Along with box design, size and door type, they usually differ in cab design. There are two main types:
1. Conventional – they are easy to recognize because of a truck nose. The engine is placed in front of a steering wheel. A typical conventional box truck is Freightliner M2
2. Cabover COE (Cab over engine)
– This type of box truck hasn’t nose and bonnet. The engine sits practically in the cab, under the seats. Most popular representatives of this group are Isuzu NPR and Mitsubishi F Series.

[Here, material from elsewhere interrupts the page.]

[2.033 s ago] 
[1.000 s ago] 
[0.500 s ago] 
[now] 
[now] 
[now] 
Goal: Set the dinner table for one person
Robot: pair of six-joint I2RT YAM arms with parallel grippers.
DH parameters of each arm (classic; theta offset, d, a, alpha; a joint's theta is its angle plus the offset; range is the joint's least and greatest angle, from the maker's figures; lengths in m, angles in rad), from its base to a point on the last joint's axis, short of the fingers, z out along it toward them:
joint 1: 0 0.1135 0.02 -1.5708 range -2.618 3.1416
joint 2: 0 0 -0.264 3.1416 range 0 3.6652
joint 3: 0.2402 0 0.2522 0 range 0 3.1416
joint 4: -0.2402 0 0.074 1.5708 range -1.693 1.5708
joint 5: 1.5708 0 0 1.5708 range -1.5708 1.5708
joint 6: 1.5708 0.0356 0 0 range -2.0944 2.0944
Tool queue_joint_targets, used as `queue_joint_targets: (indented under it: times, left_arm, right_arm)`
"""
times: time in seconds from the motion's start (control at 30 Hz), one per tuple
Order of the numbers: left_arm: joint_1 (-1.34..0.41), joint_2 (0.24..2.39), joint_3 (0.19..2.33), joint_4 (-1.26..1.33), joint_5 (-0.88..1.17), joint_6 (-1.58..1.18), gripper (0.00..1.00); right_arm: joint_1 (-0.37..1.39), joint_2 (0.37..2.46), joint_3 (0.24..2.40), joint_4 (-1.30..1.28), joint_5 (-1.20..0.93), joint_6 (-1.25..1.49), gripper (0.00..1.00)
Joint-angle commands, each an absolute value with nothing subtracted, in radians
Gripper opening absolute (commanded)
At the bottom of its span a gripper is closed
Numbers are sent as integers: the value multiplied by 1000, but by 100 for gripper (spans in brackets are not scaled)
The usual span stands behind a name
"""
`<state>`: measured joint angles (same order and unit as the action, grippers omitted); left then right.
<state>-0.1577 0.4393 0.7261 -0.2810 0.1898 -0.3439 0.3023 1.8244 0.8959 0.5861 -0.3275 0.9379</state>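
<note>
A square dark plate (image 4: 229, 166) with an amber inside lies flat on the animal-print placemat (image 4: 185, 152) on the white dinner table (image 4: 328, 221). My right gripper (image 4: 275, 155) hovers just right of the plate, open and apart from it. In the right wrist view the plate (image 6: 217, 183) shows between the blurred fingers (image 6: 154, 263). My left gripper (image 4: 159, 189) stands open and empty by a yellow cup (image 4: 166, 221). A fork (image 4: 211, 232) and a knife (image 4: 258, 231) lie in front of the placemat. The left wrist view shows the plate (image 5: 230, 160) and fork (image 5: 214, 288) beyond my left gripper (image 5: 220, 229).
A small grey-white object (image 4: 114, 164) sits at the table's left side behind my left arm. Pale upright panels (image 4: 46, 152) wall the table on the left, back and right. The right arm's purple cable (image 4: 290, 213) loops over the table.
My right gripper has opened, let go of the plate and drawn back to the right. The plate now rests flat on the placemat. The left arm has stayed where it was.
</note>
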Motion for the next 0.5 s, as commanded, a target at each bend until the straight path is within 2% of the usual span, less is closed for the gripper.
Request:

Moreover, trucks can are divided into the following types:
• Light Duty Box Trucks
– These are also known as high cube vans or cutaway vas. Their front looks like a cargo van, but they have a box behind the cab. They are like a mixture of cargo van and truck. Ford E-Series and GMC Savana G-Series trucks are most used in the US. The box is equipped with garage-like doors or light-duty lift. Light-duty box truck has a capacity from 8,500 to 14,500 lbs. The fuel tank is slightly under 30 gallons. They have estimated fuel economy of 12 mpg.
• Medium Duty Box Trucks
– have greater hauling and towing capabilities and can hold from 15,000 to 33,000 pounds. Usually, use big diesel engines with an automatic or manual transmission. They come in size from 18-foot to 26-foot body length. GMC W4500, Hino trucks, International 4300, Isuzu NPR and Freightliner M2, are typical inventory in this category. The box can have either rolling doors or liftgate that can hold up to 2,000 pounds. The fuel tank is from 33 to 50 gallons. Medium-duty truck estimated mpg is around 13.